A hobby is nothing to be ashamed of, so I wish you wouldn’t write so shrinkingly about your own. I have ways to unravel, too. One in particular springs to mind.

It began with a book plucked mindlessly out from a row of old cloth-bound books with empty spines. I had no expectations. The book I chose didn’t raise any either, as it wound up being The Sign of the Four, a Sherlock Holmes story, and I’ve never felt much of anything at the sound of his name. But before I could slide the book back into its place I spotted the words “Printed in Gregg Shorthand” and paused to take a look inside. A few minutes later I was out of the must. The book was mine.

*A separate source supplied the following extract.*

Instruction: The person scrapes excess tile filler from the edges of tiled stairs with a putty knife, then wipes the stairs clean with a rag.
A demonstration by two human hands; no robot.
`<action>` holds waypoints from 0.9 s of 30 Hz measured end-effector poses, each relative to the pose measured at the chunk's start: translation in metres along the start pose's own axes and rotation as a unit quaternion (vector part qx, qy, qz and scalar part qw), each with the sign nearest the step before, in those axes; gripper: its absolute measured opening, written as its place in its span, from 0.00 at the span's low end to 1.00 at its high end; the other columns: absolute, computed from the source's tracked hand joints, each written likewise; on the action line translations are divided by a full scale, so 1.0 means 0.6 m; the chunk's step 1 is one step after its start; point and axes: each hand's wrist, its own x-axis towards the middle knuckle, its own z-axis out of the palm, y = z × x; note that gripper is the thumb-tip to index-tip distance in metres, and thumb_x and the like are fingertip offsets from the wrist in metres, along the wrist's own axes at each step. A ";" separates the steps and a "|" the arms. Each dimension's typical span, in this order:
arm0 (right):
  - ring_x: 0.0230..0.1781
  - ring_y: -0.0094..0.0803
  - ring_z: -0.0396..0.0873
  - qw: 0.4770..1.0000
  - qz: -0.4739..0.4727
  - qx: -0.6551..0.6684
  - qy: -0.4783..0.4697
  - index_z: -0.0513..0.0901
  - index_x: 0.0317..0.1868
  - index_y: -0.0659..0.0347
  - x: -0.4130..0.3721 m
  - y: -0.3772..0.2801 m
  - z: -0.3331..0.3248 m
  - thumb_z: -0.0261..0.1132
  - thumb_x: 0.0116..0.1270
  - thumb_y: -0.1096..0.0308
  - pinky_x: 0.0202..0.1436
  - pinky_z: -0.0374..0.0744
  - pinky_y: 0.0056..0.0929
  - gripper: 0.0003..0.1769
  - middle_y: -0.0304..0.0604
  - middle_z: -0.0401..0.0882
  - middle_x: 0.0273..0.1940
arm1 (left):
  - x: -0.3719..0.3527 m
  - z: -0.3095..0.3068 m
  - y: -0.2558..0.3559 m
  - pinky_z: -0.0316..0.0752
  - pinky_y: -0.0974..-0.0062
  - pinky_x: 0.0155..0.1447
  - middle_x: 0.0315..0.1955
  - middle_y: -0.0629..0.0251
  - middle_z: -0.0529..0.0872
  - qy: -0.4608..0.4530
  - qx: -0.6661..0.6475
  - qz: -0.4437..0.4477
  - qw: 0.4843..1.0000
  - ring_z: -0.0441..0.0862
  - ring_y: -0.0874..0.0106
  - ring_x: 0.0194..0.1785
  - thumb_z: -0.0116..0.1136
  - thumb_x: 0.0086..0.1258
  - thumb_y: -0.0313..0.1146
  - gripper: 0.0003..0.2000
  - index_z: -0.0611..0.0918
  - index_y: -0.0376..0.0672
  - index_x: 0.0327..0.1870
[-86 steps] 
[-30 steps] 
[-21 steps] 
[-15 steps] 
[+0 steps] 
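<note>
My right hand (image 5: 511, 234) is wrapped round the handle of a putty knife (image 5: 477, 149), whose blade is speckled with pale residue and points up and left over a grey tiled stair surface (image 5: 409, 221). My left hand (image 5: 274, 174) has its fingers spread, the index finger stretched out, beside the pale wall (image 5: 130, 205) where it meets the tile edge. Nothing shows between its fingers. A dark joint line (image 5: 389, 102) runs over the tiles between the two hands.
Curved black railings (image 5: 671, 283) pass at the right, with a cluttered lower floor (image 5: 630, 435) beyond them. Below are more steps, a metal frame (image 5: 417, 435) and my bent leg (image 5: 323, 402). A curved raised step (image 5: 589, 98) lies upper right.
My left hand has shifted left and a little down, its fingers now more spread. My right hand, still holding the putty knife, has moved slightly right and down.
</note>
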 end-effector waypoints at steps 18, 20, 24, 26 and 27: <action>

I had never thought of shorthand at all and could just as easily have left this foxed-over book alone on its little-browsed shelf. It was only by a whim that I didn’t and found my trustiest hobby. Others might go in for woodturning or crochet, but to me these are no less stuffy than my tachygraphy. Sure, there are no shorthand circles, shops, gifts to be made, or bees, but I can still scribble away with a will in the sun.

The Sign of the Four didn’t keep me too long, and even Gregg Shorthand was only one stop on the way to Callendar’s Cursive, Clive’s Linear, and several more, all easy enough to find thanks to library scans. I had no interest in becoming a spare-time stenographer who could take down speech in a flurry of pencil-marks, or even to hurtle over my own ideas with a running pen more quickly than I could ever type them. What I enjoyed most was how graceful it felt to write down a whole phrase in three unruffled strokes, together with the care it can take (even after much practice) to chisel the full sense back out of a page of cagey, homographic outlines.

Best of all, shorthand was something I could sit down to knowing it would never hound me out of my seat. It was from the first—still is—a rare untroubled act. Why that should be I can only guess, and I’d doubtless fall flat on my face with the guesswork. No matter the reason, shorthand invokes no possible end—no finish, no aim. There is nothing to be flubbed, found, or forgotten. No one will ever ask after it; even I’ll leave me alone. For many years I’ve walked gingerly among my stray thoughts and restlessness, treating their stings as threats to life, and there are many small things I set out to do for myself—cooking, reading, art—that will sometimes serve as fertile ground for restless shoots. Shorthand is one of the only things in my life that never does. It is always (at long last) restful.

I could go on and give my opinions on positional writing, the handling of the English rhotic, precision in marking vowels both medial and on the ends,—but to me a hobbyist’s opinion is a private matter, which like a new-risen idea should not be hurried into words, where it would miss the warm air that inflates it half to bursting in the speaker’s mind and appear instead exactly as it is, a sadly wispy thing.